Pregnancy is an exciting time full of joy, anticipation, and utter bliss. But this happy time can be rocked by serious sleep disturbances that make it anything but joyful. It is normal for women to be tired from carrying around a new life. 78% of women report sleep disorders during pregnancy even if they have never had problems with sleeping before. 

Sleep disturbances affect pregnant women for several reasons. Changing hormones during pregnancy can cause them to feel more tired. Numerous trips to the bathroom during the night can contribute to this as well. Excessive daytime sleepiness in the first trimester usually happens due to rising progesterone levels. Snoring may occur due to hormonal changes that have inhibitory effect on muscles. Pregnant women who are obese may be at risk of developing sleep apnea and should see their doctor if this becomes an issue. Complications such as low birth weight, preeclampsia, and gestational hypertension may be associated with sleep apnea.

Pregnancy can cause or worsen existing sleep disorders. A study of over 600 pregnant women with sleep disorders revealed that 26% of them reported the restless leg syndrome (RLS). Another issue is GERD or gastroesophageal reflux disease; a study found that 30 - 50% of pregnant women experience problems with acid reflux. 

Poor sleep can also affect the labor and delivery times. Researchers from the University of California discovered that pregnant women who slept less than 6 hours per night had longer labors and were 4.5 times more likely to have their babies by cesarean. This has become such an issue that doctors now regularly discuss sleep habits with patients as part of their basic prenatal care. Pregnant women should make sleep a priority as early as possible.
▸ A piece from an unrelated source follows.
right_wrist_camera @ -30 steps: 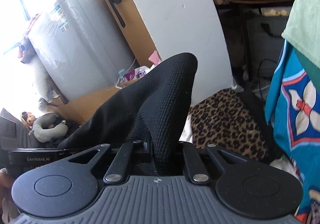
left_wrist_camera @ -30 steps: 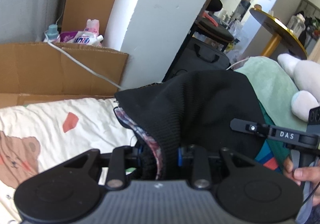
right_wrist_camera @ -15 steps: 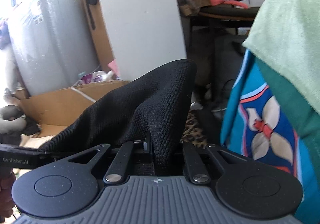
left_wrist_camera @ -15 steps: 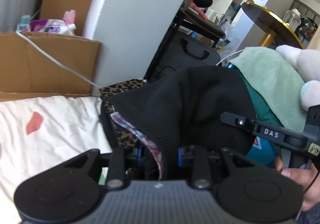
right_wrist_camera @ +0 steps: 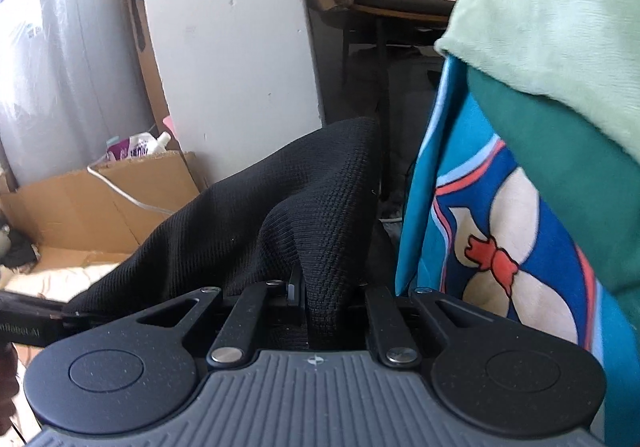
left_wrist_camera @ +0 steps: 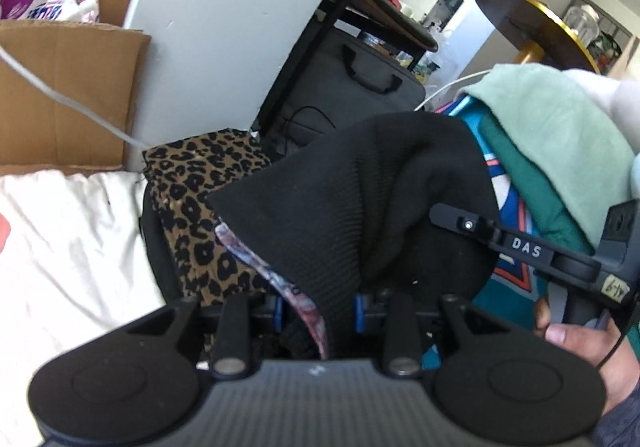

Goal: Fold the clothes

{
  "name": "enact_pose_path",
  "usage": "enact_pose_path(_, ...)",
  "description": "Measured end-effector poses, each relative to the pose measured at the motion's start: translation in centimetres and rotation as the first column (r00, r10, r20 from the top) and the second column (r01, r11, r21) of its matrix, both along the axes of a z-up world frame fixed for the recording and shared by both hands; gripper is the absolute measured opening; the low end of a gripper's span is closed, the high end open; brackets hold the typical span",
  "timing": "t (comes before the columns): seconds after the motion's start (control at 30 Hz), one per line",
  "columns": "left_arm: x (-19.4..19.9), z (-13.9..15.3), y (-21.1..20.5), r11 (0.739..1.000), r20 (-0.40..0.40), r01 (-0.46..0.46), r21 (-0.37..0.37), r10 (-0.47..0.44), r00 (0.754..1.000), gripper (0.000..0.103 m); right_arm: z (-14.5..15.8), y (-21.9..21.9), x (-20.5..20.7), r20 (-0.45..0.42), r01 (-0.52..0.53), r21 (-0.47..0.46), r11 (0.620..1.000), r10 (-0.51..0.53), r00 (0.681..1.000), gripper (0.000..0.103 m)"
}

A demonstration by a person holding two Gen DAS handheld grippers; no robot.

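Observation:
A black knit garment [left_wrist_camera: 352, 199] with a patterned inner lining is held up in the air between both grippers. My left gripper [left_wrist_camera: 320, 307] is shut on one edge of it, the cloth bunched between the jaws. My right gripper [right_wrist_camera: 316, 295] is shut on another edge of the same garment [right_wrist_camera: 256, 223], which drapes away to the left. The right gripper's handle and the hand holding it [left_wrist_camera: 576, 331] show at the right of the left wrist view. The fingertips of both grippers are hidden by cloth.
A leopard-print cloth [left_wrist_camera: 204, 187] lies below on a white sheet [left_wrist_camera: 68, 231]. A pile of teal and mint-green clothes [right_wrist_camera: 540, 151] stands close on the right. A cardboard box [left_wrist_camera: 64, 95], a white panel [right_wrist_camera: 228, 47] and a black suitcase [left_wrist_camera: 352, 87] stand behind.
Both grippers have swung to the right with the black garment, toward the teal and green pile. The leopard cloth has come into the left wrist view; the white sheet has slid left.

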State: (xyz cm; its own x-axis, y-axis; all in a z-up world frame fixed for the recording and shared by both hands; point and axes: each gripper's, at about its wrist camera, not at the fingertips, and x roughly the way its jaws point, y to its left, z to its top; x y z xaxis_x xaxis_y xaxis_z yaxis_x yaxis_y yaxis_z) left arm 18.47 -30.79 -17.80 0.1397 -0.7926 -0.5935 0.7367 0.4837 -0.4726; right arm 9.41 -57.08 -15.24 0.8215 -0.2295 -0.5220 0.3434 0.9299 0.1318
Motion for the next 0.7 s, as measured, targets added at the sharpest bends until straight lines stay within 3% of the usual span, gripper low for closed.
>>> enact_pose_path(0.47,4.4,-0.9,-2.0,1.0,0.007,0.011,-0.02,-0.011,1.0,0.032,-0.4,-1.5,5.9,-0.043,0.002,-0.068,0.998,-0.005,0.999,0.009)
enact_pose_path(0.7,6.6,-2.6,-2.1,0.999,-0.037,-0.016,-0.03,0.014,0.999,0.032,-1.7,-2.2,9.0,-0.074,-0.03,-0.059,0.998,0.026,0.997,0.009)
First-time mothers have a hard time sleeping because of anxiety about labor and delivery or balancing work and motherhood. Getting enough sleep is even harder once the baby is born. Loss of sleep caused by frequent bathroom trips, nausea, and occasional insomnia can take a toll on your health if it persists. 


It is not uncommon to have sleep issues during your pregnancy. Here are some symptoms that may keep you awake at night:

Frequent urination – You may urinate frequently during the night due to increasing pressure on the abdomen. This leads to poor sleep.

Nocturnal gastroesophageal reflux   – GERD is a common problem in pregnancy. The stomach acid rises into the esophagus and throat at night when you lie down. The symptoms are lessened by sitting up or raising the head at a 45 degree angle. GERD can damage the tissue in the esophagus if not treated.

Sleep apnea – Sleep apnea is a sleep disorder in which you may experience repeated pauses between breaths and gasping for air upon waking. A common symptom of sleep apnea is heavy snoring and choking sounds on waking from sleep.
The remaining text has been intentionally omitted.